If you look at history you start to get the "evil" idea that Thanos was right. Every time the population is halved, or at least a significant part of it is eliminated, the standard of living of the survivors increases.

The Black Death (which was not bubonic plague, it was a hemorrhagic disease, which plague is not*) turned Europe from a continent where lords owned the people as slaves to one where workers had the power to demand improved standards of living and allowed for the creation, for the first time ever, of a middle class. Social mobility was created. Had millions of people not died and the social order of the world not been overturned those opportunities would never have arisen.

After 100 million people died in the Second World War America, as the only industrial nation that was not destroyed, saw the greatest boom economy in human history. For the first time ever a man with no education, no training, and no connections could demand, and get, a job that could support a wife, three kids, two cars, a house, a month of vacation, and retire in 30 years and live off a full pension. It was the first time ever that young adults could venture off on their own and not have to live in multi-generational families just to make ends meet (something still tragically seen as normal in our crippled economy). Had millions of people not died and nations not bombed to oblivion that opportunity would have never arisen.

Even in the Soviet Union, with that man-made catastrophe rent by Stalin that saw the murder of 20 million people, actually dramatically improved the lives of the survivors. An entire nation of peasant slaves was turned into an industrial super power with a standard of living half that of the United States in only 70 years. The survivors did have their lives improved. That would never have happened under the Tsar where everyone lived as chattel in an agrarian shithole.

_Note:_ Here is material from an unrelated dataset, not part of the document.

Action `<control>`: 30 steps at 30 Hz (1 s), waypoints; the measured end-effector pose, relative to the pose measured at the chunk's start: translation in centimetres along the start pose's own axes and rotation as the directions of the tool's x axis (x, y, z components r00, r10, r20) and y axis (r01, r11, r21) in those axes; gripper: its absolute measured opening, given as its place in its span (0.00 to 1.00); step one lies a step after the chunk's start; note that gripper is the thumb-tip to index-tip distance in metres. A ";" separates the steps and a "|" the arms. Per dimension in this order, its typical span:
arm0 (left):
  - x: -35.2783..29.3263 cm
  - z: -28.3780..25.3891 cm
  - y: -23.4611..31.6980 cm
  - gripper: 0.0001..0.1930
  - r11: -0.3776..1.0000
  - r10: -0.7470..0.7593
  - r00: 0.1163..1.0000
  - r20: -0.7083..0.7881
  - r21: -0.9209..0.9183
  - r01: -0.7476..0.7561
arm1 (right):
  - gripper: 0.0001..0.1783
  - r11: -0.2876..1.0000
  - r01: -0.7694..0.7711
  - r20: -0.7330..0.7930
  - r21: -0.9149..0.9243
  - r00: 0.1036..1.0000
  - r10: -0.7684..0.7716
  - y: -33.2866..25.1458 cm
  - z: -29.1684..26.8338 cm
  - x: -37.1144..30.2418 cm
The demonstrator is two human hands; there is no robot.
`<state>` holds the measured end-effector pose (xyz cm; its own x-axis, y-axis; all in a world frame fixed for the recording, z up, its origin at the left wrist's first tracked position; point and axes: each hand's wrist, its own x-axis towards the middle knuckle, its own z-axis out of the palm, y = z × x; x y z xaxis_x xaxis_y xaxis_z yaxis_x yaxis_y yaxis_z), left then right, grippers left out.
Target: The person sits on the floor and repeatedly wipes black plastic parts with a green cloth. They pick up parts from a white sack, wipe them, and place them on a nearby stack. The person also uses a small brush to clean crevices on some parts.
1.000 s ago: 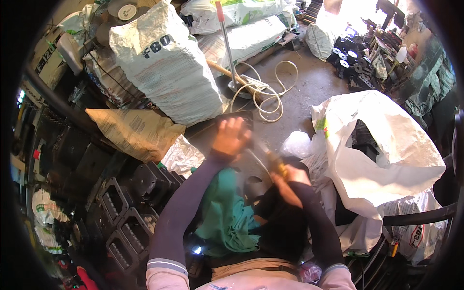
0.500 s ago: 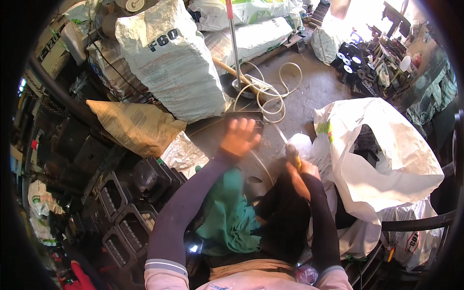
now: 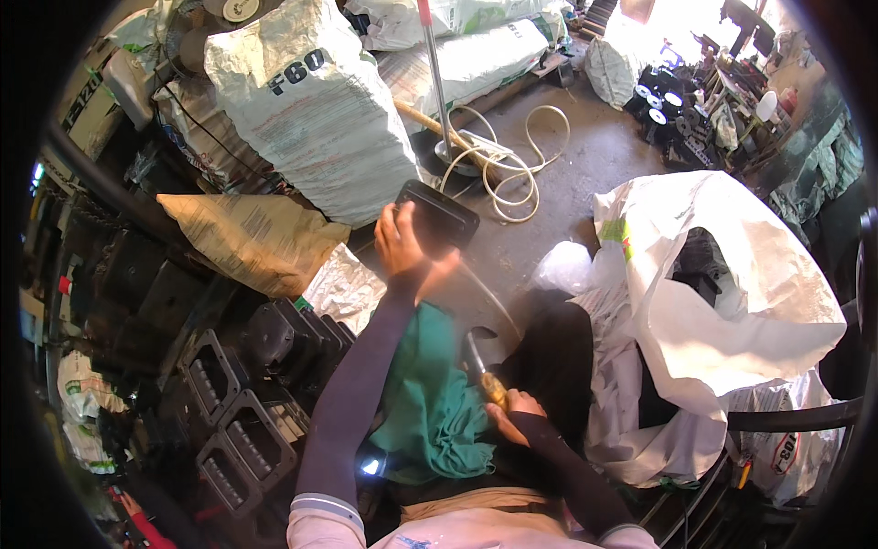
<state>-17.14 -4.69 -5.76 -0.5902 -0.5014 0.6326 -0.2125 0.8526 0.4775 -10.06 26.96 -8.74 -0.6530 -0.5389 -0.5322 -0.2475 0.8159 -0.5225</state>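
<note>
My left hand (image 3: 401,240) is closed round the edge of a black rectangular plastic piece with rounded corners (image 3: 441,215), held up and tilted above the floor. In my right hand (image 3: 518,416) is a knife with a yellowish handle (image 3: 495,390), its blade (image 3: 474,352) pointing up and away from me. The knife is over my lap, apart from the black piece. A green cloth (image 3: 430,403) drapes across my left leg, below my left forearm.
A large open white sack (image 3: 631,384) with black pieces inside stands at my right, beside a white plastic bundle (image 3: 563,266). Several black frame-like parts (image 3: 251,435) are piled at left. Full sacks (image 3: 311,119) and a coiled pale hose (image 3: 512,178) lie ahead.
My right hand has brought the knife left and nearer to me, away from the white bundle. My left hand has shifted left, and the black piece is turned and raised.
</note>
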 end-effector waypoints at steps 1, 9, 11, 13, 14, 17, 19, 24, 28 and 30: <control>0.0 -0.6 0.1 0.55 0.989 -0.093 0.996 0.012 -0.115 0.094 | 0.26 1.000 0.018 0.009 0.007 1.000 -0.018 0.2 0.8 0.1; 0.2 -7.4 0.3 0.38 0.168 -0.471 0.806 0.359 -0.860 0.481 | 0.29 0.911 0.345 -0.139 0.228 0.937 -0.320 -1.7 -2.4 1.6; -0.3 -9.1 0.1 0.36 -0.013 -0.419 0.791 0.447 -0.873 0.487 | 0.34 0.846 0.365 0.002 0.388 0.918 -0.397 -2.5 -3.5 0.7; -1.0 -10.6 0.3 0.35 -0.130 -0.442 0.746 0.498 -0.858 0.496 | 0.42 0.750 0.343 0.120 0.566 0.865 -0.486 -3.6 -3.5 -0.7; -1.2 -11.4 0.6 0.34 -0.192 -0.489 0.683 0.543 -0.830 0.523 | 0.41 0.797 0.438 0.099 0.415 0.849 -0.518 -4.1 -3.6 -1.0; -2.7 -14.1 2.5 0.35 0.136 -0.566 0.686 0.458 -0.768 0.626 | 0.24 0.865 0.429 -0.018 0.260 0.898 -0.439 -4.6 -3.8 -1.5; -3.8 -15.7 4.1 0.39 0.391 -0.557 0.764 0.325 -0.710 0.586 | 0.18 0.886 0.350 -0.056 0.305 0.935 -0.350 -4.0 -4.3 -1.2; -4.8 -18.0 5.7 0.40 0.216 -0.674 0.620 0.402 -0.695 0.686 | 0.44 0.797 0.558 0.276 0.232 0.748 -0.604 -1.6 -4.3 -1.5; -6.3 -18.8 6.5 0.42 0.483 -0.630 0.688 0.361 -0.511 0.711 | 0.18 0.718 0.695 0.245 0.025 0.693 -0.679 -1.7 -4.8 -1.8; -7.4 -19.3 7.1 0.47 0.700 -0.616 0.736 0.280 -0.233 0.675 | 0.11 0.798 0.419 0.055 0.434 0.871 -0.487 -2.2 -6.8 -1.9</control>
<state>0.72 2.27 4.70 -0.5219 -0.8530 0.0006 -0.3658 0.2244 0.9032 -13.18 27.65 -2.07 -0.4091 -0.8788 -0.2456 -0.1602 0.3342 -0.9288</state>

History seems to attest to the fact that there really is a finite amount of resources, and if you eliminate half the people everyone not only gets double the share, but those double shares are worth even more.

"But why not just double the resources?"

Because things that are not earned have no value. Low IQ people take resources given to them by guilty Westerners and use those resources to quadruple their populations. Doubling the resources just exacerbates the problem by incentivizing bad behavior.

Everyone wanted silver, which was rare and highly valued. Wars were waged over silver. But when Spain discovered Potosi, the largest silver deposits in the world, and the supply of silver increased dramatically, all of a sudden silver became worthless because everyone had it and the Spanish economy collapsed.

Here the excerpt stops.